Une philosophie du juste milieu, synthèse des premières lueurs métaphysiques et du déclin de ces jours-ci, y a que ça de vrai, les pieds sur une terre en pente et la tête dans les étoiles
Par jean-louis

Le manque de civisme gangrène la démocratie.Mais
quitte à se plaindre de cette carence, il ne suffit pas d'en incriminer un décideur, politique ou financier, tant qu'on dédaigne en parallèle de s'accuser de ce crime de notre
vénérable Marianne.A quoi bon dire en effet, face à un problème économique, "c'est la faute à l'Etat s'il n'est pas résolu" ? Regarder
plutôt le problème en face et se l'expliquer comme suit.
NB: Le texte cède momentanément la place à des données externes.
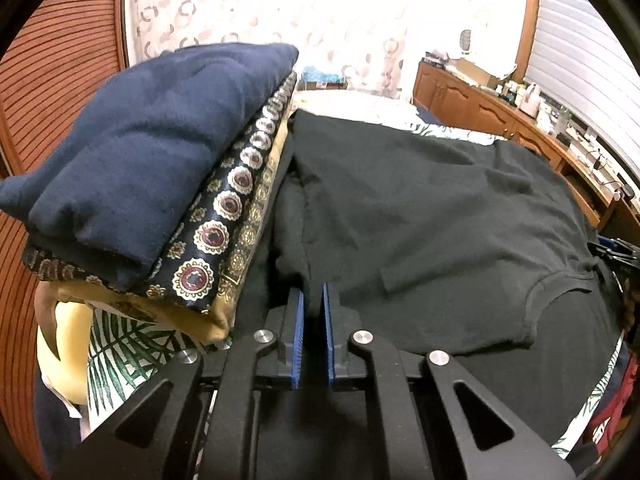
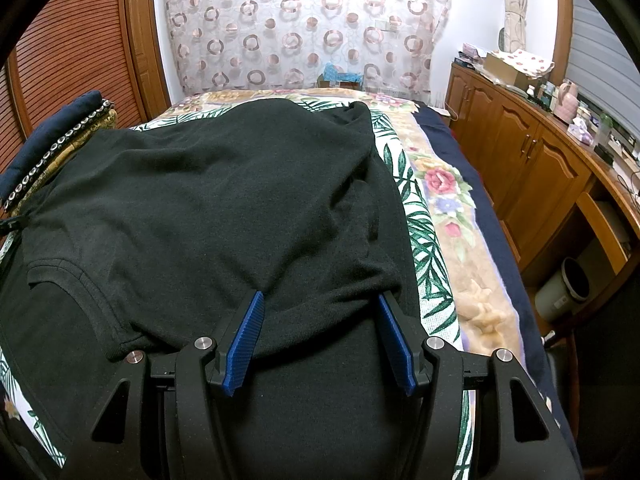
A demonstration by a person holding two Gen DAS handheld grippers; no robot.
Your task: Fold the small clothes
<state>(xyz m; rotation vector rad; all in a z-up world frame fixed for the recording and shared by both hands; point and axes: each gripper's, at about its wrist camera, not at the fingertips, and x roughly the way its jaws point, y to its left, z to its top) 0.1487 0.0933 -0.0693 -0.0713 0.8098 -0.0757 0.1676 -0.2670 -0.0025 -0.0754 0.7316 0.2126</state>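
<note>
A black T-shirt (image 1: 420,216) lies spread on the bed, partly folded over itself, and it also shows in the right wrist view (image 2: 224,200). My left gripper (image 1: 313,294) is nearly shut, its blue pads pinching a fold at the shirt's left edge. My right gripper (image 2: 320,296) is open, its blue pads straddling a bunched fold at the shirt's right edge, not closed on it. The neckline (image 1: 560,292) faces the near side.
A stack of folded clothes (image 1: 152,184), navy on top, patterned and yellow below, lies left of the shirt, and it also shows in the right wrist view (image 2: 52,140). The floral bedspread (image 2: 440,208) shows on the right. A wooden cabinet (image 2: 532,168) runs along the right wall.
</note>
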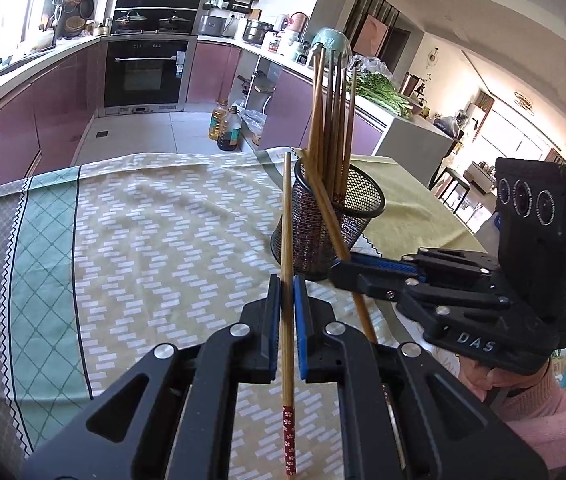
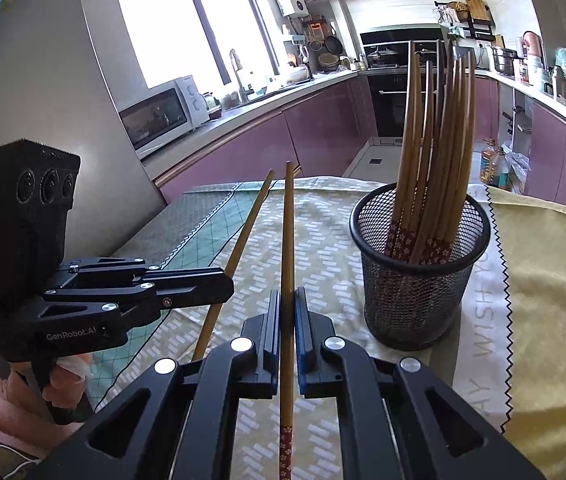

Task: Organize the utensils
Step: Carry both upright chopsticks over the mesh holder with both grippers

Le quotidien d'une démocratie, c'est remplir à ras bord l'urne électorale en faveur des sociétés de crédits et des grands inquisiteurs du taux d'épargne des ménages.
Et c'est si vrai qu'acceptée à l'unanimité, cette législation des ressources spéculatives n'a pas pour seul responsable l'Etat, mais également le pseudo-citoyen, dont le mode de vie à crédit fait perdre le sien à son représentant politique, ceci en faveur de députés plus officieux qu'officiels, et dont l'argent travaille à la sueur d'un grand front populaire... Alors travailler plus pour gagner plus, (?) ou bien faire travailler plus pour gagner plus ?
A toi, le pseudo-citoyen roulé par la loi du marché, toi l'expert en querelles d'argent, sais tu bien que tes actions et tes obligations jalonnent les voies du referendum en le pastichant, tout ça pour réélire un candidat unique, l'argent ?
L'argent roi, et parité oblige, l'argent reine, ce monarchique représentant de ton civisme démissionnaire.
Brassens avait raison : "Il est des jours où Cupide, on s'en fout."